Visitors are mostly Iraqi, but Shiites from Iran, Bahrain, Lebanon and Pakistan, among others, visit Karbala, too.
There are no accurate official statistics of the number of participants in these rituals, but the Shiite Endowment provides estimates according to which the numbers of participants in some of the rituals have reached 20 million.
Shiites of all ages travel hundreds of miles by foot to visit the tombs, as they believe that walking long distances is a show of respect to the high status of the imams.
Massive security efforts on the part of the state are required to protect these processions. With every religious occasion, the security services in the country's central and southern provinces are on alert. Tens of thousands of security agents secure roads and entrances and exits, military vehicles are deployed at intersections and operating rooms conduct continuous intelligence activities.
Sometimes the air force takes part in monitoring the streets, while some provinces also receive military support from other provinces.

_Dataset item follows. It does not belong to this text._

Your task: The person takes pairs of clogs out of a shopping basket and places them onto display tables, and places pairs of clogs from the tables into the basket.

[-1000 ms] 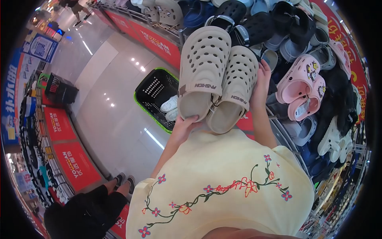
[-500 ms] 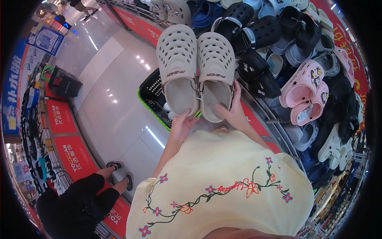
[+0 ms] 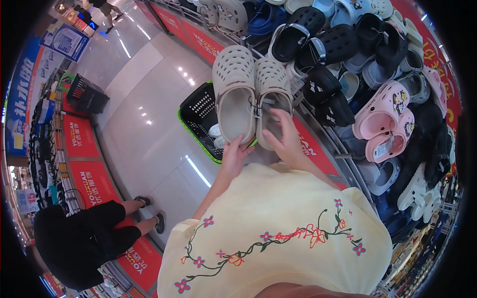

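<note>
A pair of light grey clogs with rows of holes is held up before me, toes pointing away, joined by a dark loop tie. My left hand pinches the heel of the left clog, thumb on its inside edge. Over the opening of the right clog is my right hand, its thumb and fingers apart and reaching inside the shoe. Whether those fingertips press on the insole I cannot tell. Below the clogs, a black shopping basket with a green rim sits on the floor, holding white items.
On my right, a display rack is heaped with black clogs, pink clogs and many others. A person in black bends at the left shelves. Another basket stands farther off at the left, near red panels.
The clogs have lowered and tilted, showing more of their insides. My right hand has moved from the right clog's outer side to over its opening. The person in black has shifted slightly left.
</note>
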Available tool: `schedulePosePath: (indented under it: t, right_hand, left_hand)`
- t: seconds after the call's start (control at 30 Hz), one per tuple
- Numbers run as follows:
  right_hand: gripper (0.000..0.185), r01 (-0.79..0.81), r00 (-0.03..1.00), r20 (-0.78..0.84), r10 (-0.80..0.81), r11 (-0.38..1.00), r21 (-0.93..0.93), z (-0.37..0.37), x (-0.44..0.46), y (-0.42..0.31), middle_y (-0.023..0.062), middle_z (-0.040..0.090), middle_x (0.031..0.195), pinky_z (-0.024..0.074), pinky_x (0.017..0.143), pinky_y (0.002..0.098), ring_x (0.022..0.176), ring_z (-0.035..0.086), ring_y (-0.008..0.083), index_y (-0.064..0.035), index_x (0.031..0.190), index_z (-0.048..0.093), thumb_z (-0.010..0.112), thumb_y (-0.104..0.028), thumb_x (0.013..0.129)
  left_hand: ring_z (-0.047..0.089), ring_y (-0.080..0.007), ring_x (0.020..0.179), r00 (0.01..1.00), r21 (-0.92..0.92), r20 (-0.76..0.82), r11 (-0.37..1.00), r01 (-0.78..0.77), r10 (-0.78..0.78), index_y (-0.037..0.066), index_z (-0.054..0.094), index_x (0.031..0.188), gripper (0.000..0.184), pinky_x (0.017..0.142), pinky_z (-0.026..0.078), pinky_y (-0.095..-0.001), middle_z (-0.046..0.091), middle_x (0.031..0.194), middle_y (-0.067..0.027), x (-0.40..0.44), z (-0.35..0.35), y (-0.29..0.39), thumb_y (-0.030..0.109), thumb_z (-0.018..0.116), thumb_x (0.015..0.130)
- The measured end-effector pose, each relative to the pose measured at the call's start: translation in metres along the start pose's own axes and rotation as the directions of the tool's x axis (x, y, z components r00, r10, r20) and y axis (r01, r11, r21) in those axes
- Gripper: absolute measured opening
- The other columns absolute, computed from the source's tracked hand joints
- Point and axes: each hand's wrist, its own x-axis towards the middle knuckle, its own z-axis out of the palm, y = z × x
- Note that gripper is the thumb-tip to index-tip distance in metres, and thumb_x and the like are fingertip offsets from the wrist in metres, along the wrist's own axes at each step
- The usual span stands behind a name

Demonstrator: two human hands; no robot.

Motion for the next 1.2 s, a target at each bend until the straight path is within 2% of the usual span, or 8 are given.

For instance, in December, Maysan province sent two combat units to Karbala to protect visitors and Nasiriyah province sent two police units and an emergency team to Karbala for the same purpose.
The chief of the Baghdad Operations Command, Abdul-Amir al-Shammari, said in a press conference in Baghdad on May 9 that 75,000 security members were deployed to ensure the protection of visitors during their recent visit of Imam Kadhim's shrine.